Les principaux groupes de pseudo-gauches se sont tous porté garants pour Corbyn, tout en reprochant de la façon la plus douce sa capitulation « erronée » devant la droite.

Le Socialist Workers Party (Parti des travailleurs socialistes) a publié un communiqué de presse visant à renforcer la bonne foi politique de Corbyn et à prévenir la « pression massive » sur lui « à faire des compromis et apaiser l’aile droite ». « L’audace et une rupture avec « le train-train politique » ont assuré le soutien à Corbyn. Il ne doit pas céder, » a-t-il imploré.

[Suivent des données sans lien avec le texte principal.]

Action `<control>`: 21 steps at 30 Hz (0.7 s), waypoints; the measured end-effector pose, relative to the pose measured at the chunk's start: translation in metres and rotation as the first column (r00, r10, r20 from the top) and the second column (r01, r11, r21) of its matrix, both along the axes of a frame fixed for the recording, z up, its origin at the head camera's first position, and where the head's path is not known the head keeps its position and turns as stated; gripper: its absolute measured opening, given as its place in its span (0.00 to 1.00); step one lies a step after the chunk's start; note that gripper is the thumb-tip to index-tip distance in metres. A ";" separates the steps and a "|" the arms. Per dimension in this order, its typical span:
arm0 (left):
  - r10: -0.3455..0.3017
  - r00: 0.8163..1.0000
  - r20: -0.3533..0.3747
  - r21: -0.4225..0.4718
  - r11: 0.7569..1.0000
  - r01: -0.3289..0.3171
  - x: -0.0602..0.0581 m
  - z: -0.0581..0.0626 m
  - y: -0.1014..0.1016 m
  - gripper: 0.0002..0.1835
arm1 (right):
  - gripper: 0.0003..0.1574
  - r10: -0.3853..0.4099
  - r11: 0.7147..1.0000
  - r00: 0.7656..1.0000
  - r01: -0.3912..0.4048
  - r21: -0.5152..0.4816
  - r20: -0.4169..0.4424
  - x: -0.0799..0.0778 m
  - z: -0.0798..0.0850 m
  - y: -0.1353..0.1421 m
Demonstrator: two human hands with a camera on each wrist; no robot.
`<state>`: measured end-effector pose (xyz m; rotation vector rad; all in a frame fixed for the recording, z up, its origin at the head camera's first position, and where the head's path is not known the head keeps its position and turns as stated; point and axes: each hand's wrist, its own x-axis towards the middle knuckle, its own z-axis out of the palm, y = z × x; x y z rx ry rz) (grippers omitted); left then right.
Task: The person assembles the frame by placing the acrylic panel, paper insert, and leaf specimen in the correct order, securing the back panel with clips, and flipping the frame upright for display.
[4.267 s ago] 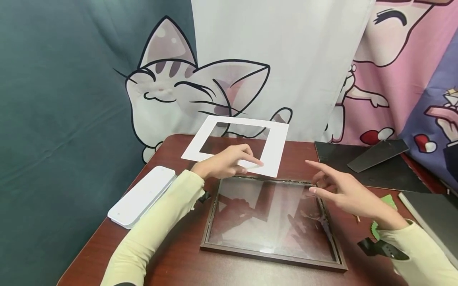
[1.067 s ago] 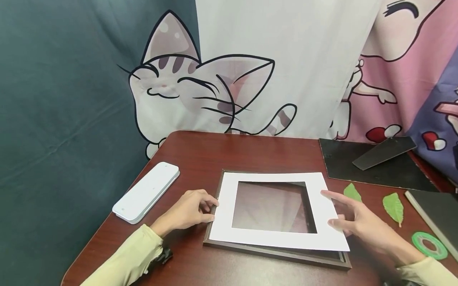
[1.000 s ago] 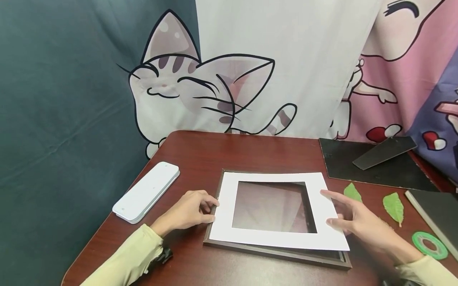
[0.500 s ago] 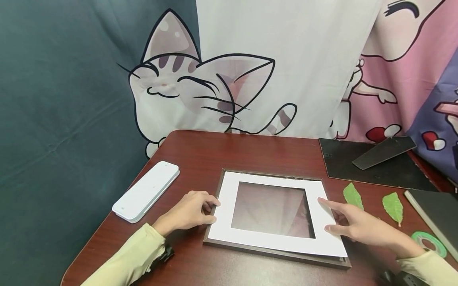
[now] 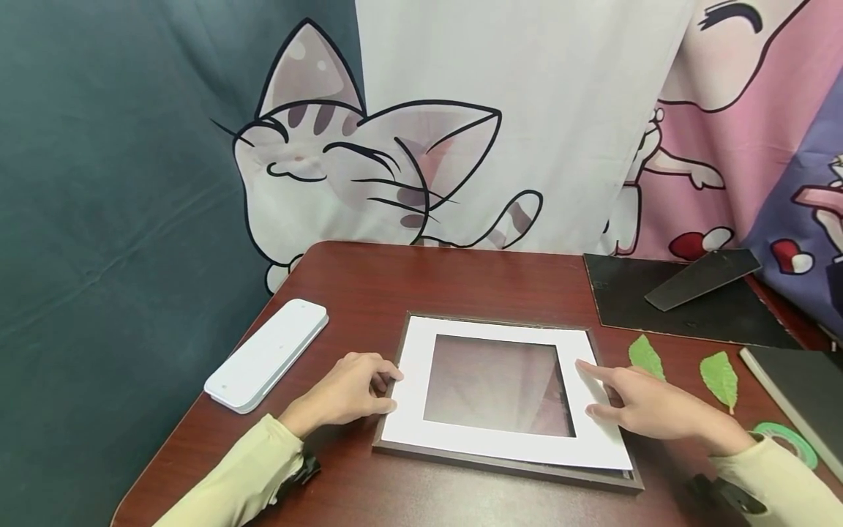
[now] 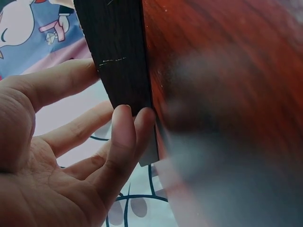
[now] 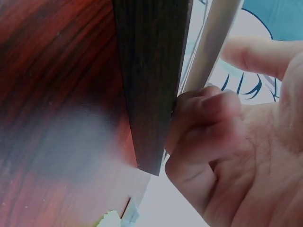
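A white mat board (image 5: 487, 441) with a rectangular window lies over the dark picture frame (image 5: 507, 468), whose glass shows through the window. Its left side sits within the frame's border; the right side is slightly raised over the lower right corner. My left hand (image 5: 349, 388) holds the frame's left side, its fingertips (image 6: 124, 127) against the outer wall in the left wrist view. With my right hand (image 5: 648, 402) I grip the mat's right edge, thumb and index finger above. In the right wrist view, curled fingers (image 7: 203, 118) tuck under the mat beside the frame wall (image 7: 151, 85).
A white oblong case (image 5: 266, 356) lies left on the brown table (image 5: 461, 282). Back right is a black backing board (image 5: 685, 322) with its stand leg (image 5: 703, 279). Two green leaves (image 5: 719, 379), a green tape roll (image 5: 787, 441) and a dark book (image 5: 800, 395) lie right.
The mat, earlier held behind the frame by my left hand, now lies over it. In the last second my right hand has lowered its right side and shifted slightly left. My left hand stays put.
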<state>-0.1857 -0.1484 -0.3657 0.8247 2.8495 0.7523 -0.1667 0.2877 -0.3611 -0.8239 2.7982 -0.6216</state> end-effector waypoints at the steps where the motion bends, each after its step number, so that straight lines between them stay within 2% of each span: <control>1: 0.000 1.000 0.006 0.005 1.000 0.000 0.000 0.000 0.000 0.17 | 0.43 0.006 1.000 1.000 -0.005 0.005 -0.009 0.000 0.000 -0.001; 7: -0.001 0.999 0.033 0.033 0.999 0.000 0.000 0.000 -0.001 0.17 | 0.44 0.010 1.000 0.999 -0.009 0.018 -0.035 -0.002 -0.004 0.000; 21: 0.004 0.998 0.065 0.059 0.998 -0.008 0.000 -0.001 -0.002 0.17 | 0.48 -0.045 0.998 0.999 0.045 -0.048 -0.008 -0.007 -0.012 0.010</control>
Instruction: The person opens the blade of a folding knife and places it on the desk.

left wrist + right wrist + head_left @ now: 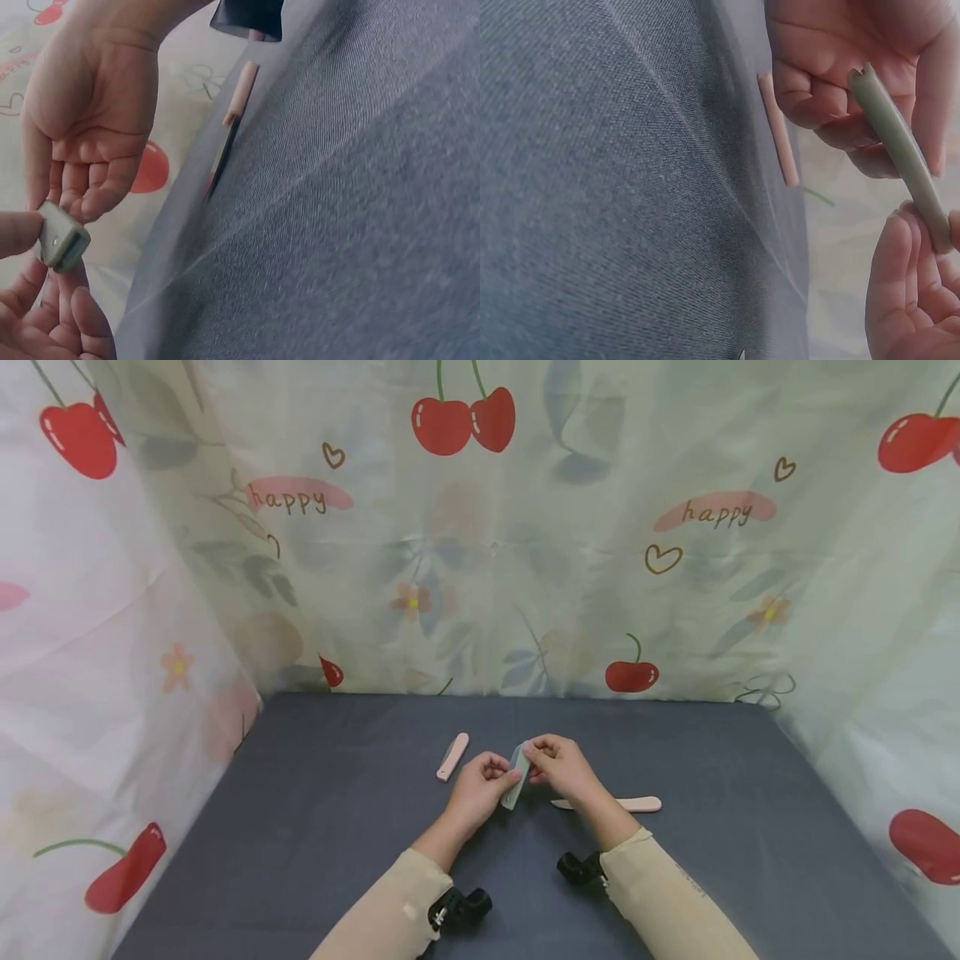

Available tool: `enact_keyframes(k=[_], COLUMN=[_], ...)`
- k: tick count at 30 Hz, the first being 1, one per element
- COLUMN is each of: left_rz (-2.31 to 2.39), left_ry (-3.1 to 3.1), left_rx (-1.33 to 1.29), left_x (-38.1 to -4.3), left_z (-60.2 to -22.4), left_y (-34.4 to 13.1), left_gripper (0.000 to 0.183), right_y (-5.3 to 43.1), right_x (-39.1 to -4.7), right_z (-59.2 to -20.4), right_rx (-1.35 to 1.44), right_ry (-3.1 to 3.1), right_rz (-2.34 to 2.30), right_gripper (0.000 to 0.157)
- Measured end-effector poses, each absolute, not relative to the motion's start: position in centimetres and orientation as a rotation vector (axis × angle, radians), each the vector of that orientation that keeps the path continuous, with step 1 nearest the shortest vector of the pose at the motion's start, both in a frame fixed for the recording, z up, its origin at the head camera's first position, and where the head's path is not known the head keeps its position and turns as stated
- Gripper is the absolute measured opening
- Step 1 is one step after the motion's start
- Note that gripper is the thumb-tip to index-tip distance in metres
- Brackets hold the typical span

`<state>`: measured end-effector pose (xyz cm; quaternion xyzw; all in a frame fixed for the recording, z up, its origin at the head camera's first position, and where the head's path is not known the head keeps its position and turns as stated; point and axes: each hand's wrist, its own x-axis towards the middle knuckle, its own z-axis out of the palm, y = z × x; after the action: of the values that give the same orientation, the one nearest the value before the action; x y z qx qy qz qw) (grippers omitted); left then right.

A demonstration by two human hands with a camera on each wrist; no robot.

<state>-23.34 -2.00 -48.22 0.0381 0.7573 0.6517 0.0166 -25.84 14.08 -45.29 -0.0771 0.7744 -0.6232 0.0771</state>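
Note:
A pale green folding knife [516, 781] is held up above the dark cloth, between both hands. My left hand [477, 787] pinches its lower part between thumb and fingers. At the upper end, my right hand [564, 768] grips it with thumb and fingertips. The slot in the handle of the green knife [66, 241] shows in the left wrist view; whether its blade is partly out I cannot tell. A closed pink folding knife [453, 757] lies left of the hands. Partly behind the right forearm, an open pink folding knife [639, 804] lies with its blade pointing left.
A dark grey cloth [330, 827] covers the table. Patterned curtains [487, 568] with cherries stand around its back and sides. Black wrist cameras [468, 907] are strapped to both forearms.

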Motion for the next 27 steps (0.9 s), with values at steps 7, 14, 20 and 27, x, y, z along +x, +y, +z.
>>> enact_keyframes(k=[7,14,20,27], left_rz=[1.926,1.862,1.858,1.884], left_ry=[2.404,2.394,2.452,2.478], left_rx=[0.303,0.434,0.477,0.441], left_x=[-23.6,-23.5,-22.0,-23.3], left_z=[-48.1,-47.6,-45.3,-47.7], left_y=[-2.6,-3.0,-3.4,-3.7], left_gripper=[0.025,0.024,0.021,0.021], right_y=[14.1,13.9,13.8,13.9], right_x=[-25.5,-25.3,-25.3,-24.9], right_z=[-45.1,-45.1,-45.2,-45.1], right_rx=[-0.300,-0.346,-0.319,-0.269], right_ry=[2.270,2.248,2.243,2.219], right_rz=[-1.830,-1.785,-1.803,-1.832], right_gripper=[0.029,0.029,0.026,0.026])
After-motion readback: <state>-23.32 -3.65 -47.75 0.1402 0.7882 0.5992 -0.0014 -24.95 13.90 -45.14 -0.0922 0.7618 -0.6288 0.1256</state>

Le Socialist Party (Parti socialiste en Grande–Bretagne) a déclaré que sa victoire est « une tête de pont contre les forces du capitalisme au sein du Parti travailliste » et « une autre étape pour la transformation du Labour » en un parti socialiste – à la seule condition que ses structures soient « démocratisées » afin qu’eux puissent en devenir membres.

Le SEP, Socialist Equality Party (Parti de l’égalité socialiste) est le seul à clairement expliquer aux travailleurs et aux jeunes les leçons centrales à tirer d’une année du mandat de Corbyn à son poste. La déclaration du SEP, qui a été distribuée à l’événement The World Transformed organisé par Momentum à Liverpool, a expliqué que l’objectif déclaré de Corbyn de « transformer le Parti travailliste en un véhicule pour une opposition de masse à l’austérité, au militarisme et à la guerre est une chimère. Alors qu’il peut continuer, pour l’instant au moins, à la tête du Labour, la droite continue à dominer sur toutes les questions de fond de la politique. […] La question posée aux travailleurs et aux jeunes n’est pas de savoir qui dirige le Labour, mais la construction d’un nouveau parti des travailleurs sur la base d’un programme de d’internationalisme socialiste ».